# [ASSIGNMENT]
Retype the whole listing, please, keeping every line exact and dropping the pictures.

# [PROVIDED MATERIAL]
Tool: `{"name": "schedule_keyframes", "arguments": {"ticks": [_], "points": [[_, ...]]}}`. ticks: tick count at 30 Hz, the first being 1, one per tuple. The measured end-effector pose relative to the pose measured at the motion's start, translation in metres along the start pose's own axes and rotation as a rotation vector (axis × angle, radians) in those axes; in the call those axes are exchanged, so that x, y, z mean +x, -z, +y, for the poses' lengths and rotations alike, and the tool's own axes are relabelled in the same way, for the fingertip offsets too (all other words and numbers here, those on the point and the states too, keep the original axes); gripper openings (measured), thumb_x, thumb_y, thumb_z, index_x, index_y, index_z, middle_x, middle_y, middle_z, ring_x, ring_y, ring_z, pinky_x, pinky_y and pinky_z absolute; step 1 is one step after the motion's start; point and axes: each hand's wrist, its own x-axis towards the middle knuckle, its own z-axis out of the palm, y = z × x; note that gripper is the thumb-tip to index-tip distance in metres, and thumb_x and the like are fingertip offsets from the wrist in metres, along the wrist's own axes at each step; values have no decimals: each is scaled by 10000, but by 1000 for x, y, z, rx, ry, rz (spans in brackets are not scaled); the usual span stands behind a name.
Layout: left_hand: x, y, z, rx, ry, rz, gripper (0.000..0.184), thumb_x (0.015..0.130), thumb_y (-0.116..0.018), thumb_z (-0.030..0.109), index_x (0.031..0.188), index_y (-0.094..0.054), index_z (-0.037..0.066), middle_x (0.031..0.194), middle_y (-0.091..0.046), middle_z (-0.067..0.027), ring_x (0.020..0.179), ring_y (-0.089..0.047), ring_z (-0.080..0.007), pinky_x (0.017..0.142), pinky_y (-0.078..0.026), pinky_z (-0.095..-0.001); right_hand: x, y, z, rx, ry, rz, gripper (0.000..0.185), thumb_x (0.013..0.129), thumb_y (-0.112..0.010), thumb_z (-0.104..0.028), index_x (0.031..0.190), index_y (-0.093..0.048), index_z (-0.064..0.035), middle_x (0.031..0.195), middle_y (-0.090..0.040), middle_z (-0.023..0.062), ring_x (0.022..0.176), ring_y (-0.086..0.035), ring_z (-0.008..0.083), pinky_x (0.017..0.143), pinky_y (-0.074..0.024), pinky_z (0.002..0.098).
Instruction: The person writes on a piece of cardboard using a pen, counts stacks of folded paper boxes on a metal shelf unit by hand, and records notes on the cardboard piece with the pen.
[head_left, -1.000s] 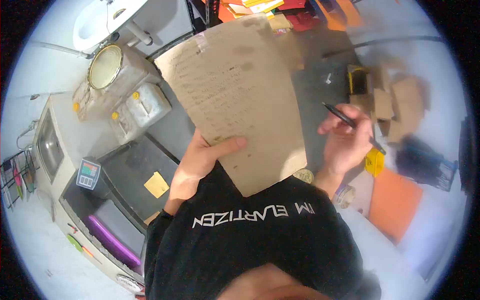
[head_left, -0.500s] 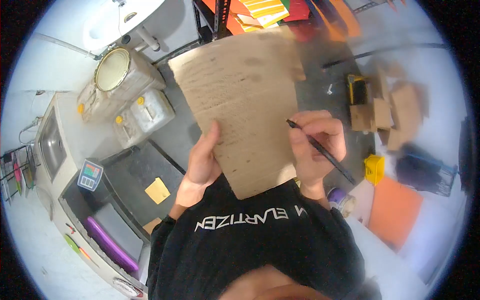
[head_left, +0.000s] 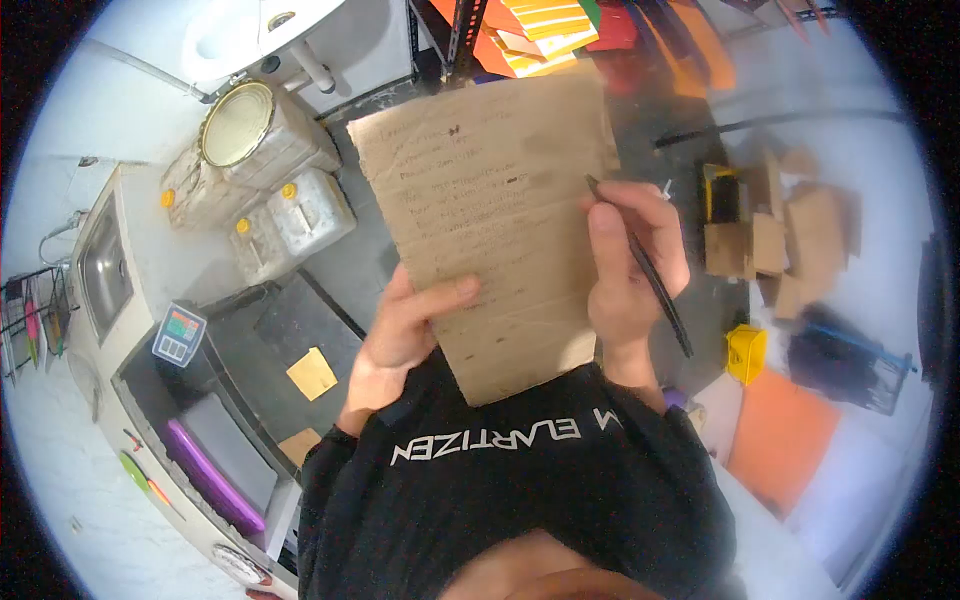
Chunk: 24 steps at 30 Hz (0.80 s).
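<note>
A brown sheet of cardboard (head_left: 500, 250) with lines of handwriting is held up in front of my chest. My left hand (head_left: 410, 318) is closed on its left edge, thumb across the front and the other fingers hidden behind. In my right hand (head_left: 640, 260) I grip a black pen (head_left: 657, 280), its tip near the sheet's right edge; whether it touches the sheet I cannot tell. The writing is thickest in the upper half, with a few dark spots lower down.
Left are plastic jugs (head_left: 310, 215), a sink (head_left: 105, 275), a digital scale (head_left: 180, 335) and a purple-edged container (head_left: 215, 480). Cardboard boxes (head_left: 770, 235), a yellow bin (head_left: 746, 353) and an orange sheet (head_left: 785, 440) lie right. A shelf with colored stacks (head_left: 540, 30) stands ahead.
My right hand has moved up along the sheet with the pen, which is now steeper. My left thumb reaches further across the front. The handwriting looks sharper.
</note>
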Motion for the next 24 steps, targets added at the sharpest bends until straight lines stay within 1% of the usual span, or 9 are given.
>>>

# [WRITTEN SOLUTION]
Tool: `{"name": "schedule_keyframes", "arguments": {"ticks": [_], "points": [[_, ...]]}}`. ticks: tick count at 30 Hz, the first being 1, one per tuple. The measured end-effector pose relative to the pose measured at the motion's start, translation in metres along the start pose's own axes and rotation as a rotation vector (axis × angle, radians) in those axes; in the call those axes are exchanged, so that x, y, z mean +x, -z, +y, for the poses' lengths and rotations alike, and the tool's own axes are relabelled in the same way, for the fingertip offsets too (all other words and numbers here, those on the point and the states too, keep the original axes); gripper openings (measured), thumb_x, thumb_y, thumb_z, index_x, index_y, index_z, middle_x, middle_y, middle_z, ring_x, ring_y, ring_z, pinky_x, pinky_y and pinky_z absolute; step 1 is one step after the motion's start; point and axes: each hand's wrist, its own x-axis towards the middle knuckle, its own z-axis out of the palm, y = z × x; note that gripper is the thumb-tip to index-tip distance in metres, and thumb_x and the like are fingertip offsets from the wrist in metres, along the wrist's own axes at each step; values have no decimals: each is scaled by 10000, but by 1000 for x, y, z, rx, ry, rz (spans in brackets are not scaled); the usual span stands behind a name.
Layout: left_hand: x, y, z, rx, ry, rz, gripper (0.000..0.184), thumb_x (0.015..0.130), thumb_y (-0.116..0.018), thumb_z (-0.030..0.109), index_x (0.031..0.188), index_y (-0.094..0.054), index_z (-0.037..0.066), middle_x (0.031..0.194), middle_y (-0.091..0.046), middle_z (-0.067..0.027), ring_x (0.020..0.179), ring_y (-0.089..0.047), ring_z (-0.080..0.007), pinky_x (0.017..0.142), pinky_y (-0.078..0.026), pinky_z (-0.095..-0.001); right_hand: x, y, z, rx, ry, rz, gripper (0.000..0.185), thumb_x (0.013..0.129), thumb_y (-0.112..0.010), thumb_z (-0.104..0.028), index_x (0.031..0.190), index_y (-0.093..0.048), index_z (-0.064..0.035), middle_x (0.031..0.195), middle_y (-0.090..0.040), middle_z (-0.023..0.062), ring_x (0.022..0.176), ring_y (-0.086..0.035), ring_z (-0.008..0.083), pinky_x (0.017..0.143), pinky_y (-0.074..0.024), pinky_z (0.002..0.098).
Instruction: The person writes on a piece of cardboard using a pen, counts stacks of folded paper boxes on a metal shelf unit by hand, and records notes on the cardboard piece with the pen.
[head_left, -1.000s] 
[head_left, -0.500s] 
[head_left, +0.000s] 
Chunk: 24 steps at 30 Hz (0.80 s).
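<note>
A brown sheet of cardboard (head_left: 500, 250) with lines of handwriting is held up in front of my chest. My left hand (head_left: 410, 318) is closed on its left edge, thumb across the front and the other fingers hidden behind. In my right hand (head_left: 640, 260) I grip a black pen (head_left: 657, 280), its tip near the sheet's right edge; whether it touches the sheet I cannot tell. The writing is thickest in the upper half, with a few dark spots lower down.
Left are plastic jugs (head_left: 310, 215), a sink (head_left: 105, 275), a digital scale (head_left: 180, 335) and a purple-edged container (head_left: 215, 480). Cardboard boxes (head_left: 770, 235), a yellow bin (head_left: 746, 353) and an orange sheet (head_left: 785, 440) lie right. A shelf with colored stacks (head_left: 540, 30) stands ahead.
My right hand has moved up along the sheet with the pen, which is now steeper. My left thumb reaches further across the front. The handwriting looks sharper.
</note>
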Motion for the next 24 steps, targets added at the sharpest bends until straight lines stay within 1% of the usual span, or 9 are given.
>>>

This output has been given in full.